La négociation a d'abord été marquée par la politique de la chaise vide du Medef, puis, après un nouveau départ en sa présence, par la volonté affichée par les trois organisations patronales (Medef, CPME et U2P) de porter les économies à au moins un milliard et de négocier sur l'assurance chômage bien au-delà des seules ruptures conventionnelles.

Demande irrecevable pour les syndicats, qui dénoncent le grignotage des droits des demandeurs d'emploi depuis 2017.

- "Voie de passage" -

En début de semaine, la possibilité d'un accord commençait toutefois à se dessiner.

Lundi, les chefs de file des cinq syndicats représentatifs ont appelé le patronat à se montrer "raisonnable" et plusieurs d'entre eux se sont dits optimistes sur la possibilité d'un accord. La secrétaire générale de la CFDT, Marylise Léon, a évoqué une "voie de passage".

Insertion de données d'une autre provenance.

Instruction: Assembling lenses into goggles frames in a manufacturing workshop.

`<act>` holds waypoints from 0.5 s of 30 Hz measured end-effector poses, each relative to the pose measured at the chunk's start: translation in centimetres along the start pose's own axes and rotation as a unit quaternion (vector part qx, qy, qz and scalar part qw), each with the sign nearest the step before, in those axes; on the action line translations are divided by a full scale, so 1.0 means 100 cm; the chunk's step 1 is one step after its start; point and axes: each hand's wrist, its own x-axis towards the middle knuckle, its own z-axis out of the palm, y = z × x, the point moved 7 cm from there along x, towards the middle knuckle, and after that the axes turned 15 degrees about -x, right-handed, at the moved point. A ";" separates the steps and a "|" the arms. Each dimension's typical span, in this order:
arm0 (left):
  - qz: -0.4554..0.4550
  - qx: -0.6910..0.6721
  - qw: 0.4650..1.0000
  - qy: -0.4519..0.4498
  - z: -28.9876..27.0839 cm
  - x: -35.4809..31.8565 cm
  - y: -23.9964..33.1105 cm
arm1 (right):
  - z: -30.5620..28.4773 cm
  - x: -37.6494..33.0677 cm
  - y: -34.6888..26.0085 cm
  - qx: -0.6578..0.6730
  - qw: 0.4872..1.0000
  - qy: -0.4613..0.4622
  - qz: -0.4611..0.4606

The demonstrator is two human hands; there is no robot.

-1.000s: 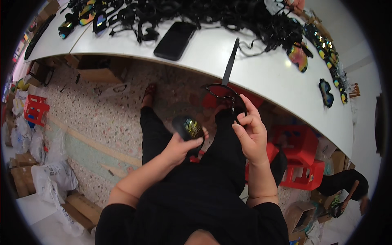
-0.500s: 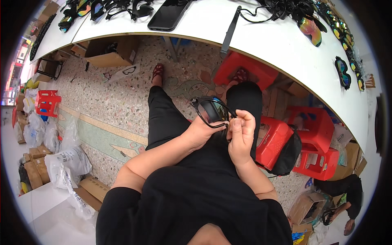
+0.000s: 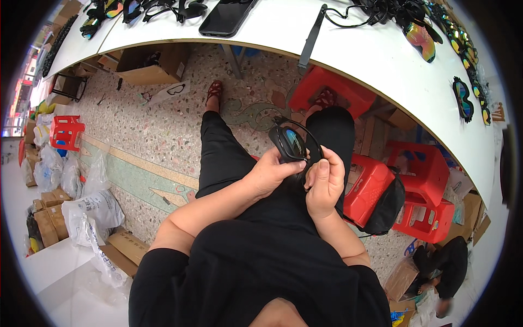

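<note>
Over my lap I hold a pair of black-framed goggles [image 3: 295, 143] with a blue-tinted lens. My left hand [image 3: 272, 173] is closed round their lower side, the thumb pressed near the lens edge. At their right, my right hand [image 3: 326, 182] pinches the black band [image 3: 315, 136] that arcs from the top of the goggles. Fingers hide the very end of that band and the near side of the frame.
Ahead, a white table [image 3: 348, 46] bears a phone [image 3: 226, 17], a dark strap [image 3: 312, 41] and many mirrored goggles [image 3: 463, 99]. Red stools [image 3: 368, 188] stand right of my leg. Boxes [image 3: 53, 220] and plastic bags [image 3: 98, 210] lie left; another person [image 3: 449, 267] is at lower right.
The goggles have turned in my hands, so the blue lens now faces more into view. The band arcs higher on the right. The person at lower right has shifted posture.
</note>
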 end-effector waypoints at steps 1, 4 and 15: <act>0.005 -0.012 1.000 -0.004 0.000 -0.002 0.002 | 0.000 0.000 0.003 -0.002 1.000 0.006 0.015; 0.020 -0.019 0.999 -0.021 0.001 -0.004 0.004 | 0.003 -0.003 0.004 0.001 0.999 0.002 0.045; 0.089 0.089 0.989 -0.075 0.011 -0.015 0.026 | 0.015 -0.012 0.012 0.031 0.990 -0.014 0.138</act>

"Depuis toujours on nous dit que c'est dans la philosophie du gouvernement de vouloir reprendre la main sur l'assurance chômage mais à chaque fois, on lui a démontré qu'on était capable de trouver des accords", a commenté son homologue de FO, Frédéric Souillot.

La CGT, qui désigne les employeurs comme responsables des abus de ruptures conventionnelles et propose un "malus" pour ceux qui y ont beaucoup recours, est moins accommodante.

Lundi, les organisations patronales ont soumis aux syndicats un projet d'accord prévoyant de réduire à 15 mois la durée d'indemnisation maximale pour les chômeurs de moins 55 ans ayant signé une rupture conventionnelle.

Après un accord à l'amiable, la grande majorité des demandeurs d'emploi verraient en outre leur indemnisation diminuer de 30% au-delà de six mois d'indemnisation.

La CFDT a proposé la semaine dernière qu'une dégressivité ne soit appliquée qu'"en cas d'absence de démarche de mise en œuvre du projet professionnel", à l'issue d'un accompagnement renforcé.

"La CFE-CGC se bat depuis des années contre la dégressivité, qui ne sert à rien", s'agace le négociateur du syndicat des cadres, Jean-François Foucard. La CFTC expliquait, elle, la semaine dernière, souhaiter éviter la création d'un "régime dans le régime".

Les organisations patronales veulent aussi durcir les conditions d'accès des intermittents du spectacle à l'assurance chômage, ce qui leur vaudra un comité d'accueil de la CGT Spectacle devant le siège de l'Unédic dès 9 heures mercredi matin, en présence de Sophie Binet.

De l'issue de cette journée incertaine dépendra aussi la possibilité d'avancer dans l'autre négociation en cours, sur les contrats courts.